European Respiratory Journal | 2019
Thoracic CT features of patients with BMPR2 mutation: preliminary analysis from the UK National Cohort Study of Idiopathic and Heritable PAH
Abstract
Introduction: Mutations in the bone morphogenetic receptor type 2 (BMPR2) gene are the commonest genetic cause of heritable pulmonary arterial hypertension (PAH). The aim of this study was to investigate thoracic computed tomography (CT) features in patients with idiopathic and heritable PAH and BMPR2 mutations. Methods: Patients with idiopathic or heritable PAH were selected; patients with mutations other than BMPR2 were excluded. CT features were assessed with observers blinded to the BMPR2 status.
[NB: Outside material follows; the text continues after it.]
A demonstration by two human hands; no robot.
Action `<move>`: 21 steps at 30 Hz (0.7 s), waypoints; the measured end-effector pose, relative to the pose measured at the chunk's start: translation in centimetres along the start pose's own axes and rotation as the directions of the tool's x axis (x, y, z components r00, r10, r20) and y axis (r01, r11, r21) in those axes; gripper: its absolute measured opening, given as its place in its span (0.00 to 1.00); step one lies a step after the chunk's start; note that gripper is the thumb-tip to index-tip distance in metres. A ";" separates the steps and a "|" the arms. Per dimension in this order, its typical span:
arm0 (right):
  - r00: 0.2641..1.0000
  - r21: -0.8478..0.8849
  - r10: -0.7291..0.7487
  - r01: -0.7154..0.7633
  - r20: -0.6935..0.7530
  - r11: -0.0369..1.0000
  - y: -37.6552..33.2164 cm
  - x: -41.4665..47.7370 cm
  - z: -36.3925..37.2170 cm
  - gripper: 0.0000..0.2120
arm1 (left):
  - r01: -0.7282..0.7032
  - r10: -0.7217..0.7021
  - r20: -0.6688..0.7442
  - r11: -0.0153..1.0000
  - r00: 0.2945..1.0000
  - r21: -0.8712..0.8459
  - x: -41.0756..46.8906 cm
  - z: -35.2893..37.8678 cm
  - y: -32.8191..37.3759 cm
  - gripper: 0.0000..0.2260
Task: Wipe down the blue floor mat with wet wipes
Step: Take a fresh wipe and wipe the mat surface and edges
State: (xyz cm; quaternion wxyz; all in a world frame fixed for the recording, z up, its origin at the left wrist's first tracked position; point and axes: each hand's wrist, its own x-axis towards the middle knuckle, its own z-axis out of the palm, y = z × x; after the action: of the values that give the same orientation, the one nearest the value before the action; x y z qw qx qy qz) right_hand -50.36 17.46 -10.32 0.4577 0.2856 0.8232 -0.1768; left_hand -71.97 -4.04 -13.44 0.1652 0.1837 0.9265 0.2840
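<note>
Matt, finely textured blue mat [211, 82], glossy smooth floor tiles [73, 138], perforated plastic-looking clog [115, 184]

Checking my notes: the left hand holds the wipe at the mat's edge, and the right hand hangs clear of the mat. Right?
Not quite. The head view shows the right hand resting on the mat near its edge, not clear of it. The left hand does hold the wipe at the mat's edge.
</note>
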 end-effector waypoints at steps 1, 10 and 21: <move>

Independent t-test, Chi2 test, binary logistic regression and one-way ANCOVA were used to compare patients with and without BMPR2 mutation. Results: In a preliminary analysis of 111 patients with IPAH or HPAH from the Sheffield Pulmonary Vascular Disease Unit, 19 had a BMPR2 mutation. Mutation carriers were younger (p=0.009). No sex difference was identified (p=0.313). New peripheral lung blood vessels ‘neovascularity’ and enlarged bronchial arteries were observed in BMPR2 mutation carriers (p 0.05). After adjusting for age, sex, body surface area, WHO functional class, mPAP and PVR, a smaller left atrial area and smaller main pulmonary artery diameter were associated with a BMPR2 mutation. Conclusion: In this preliminary analysis of the UK National IPAH cohort, we have observed that BMPR2 carriers had smaller pulmonary arteries and smaller left atria. Whether this reflects differences in RV afterload and left ventricle preload requires further investigation.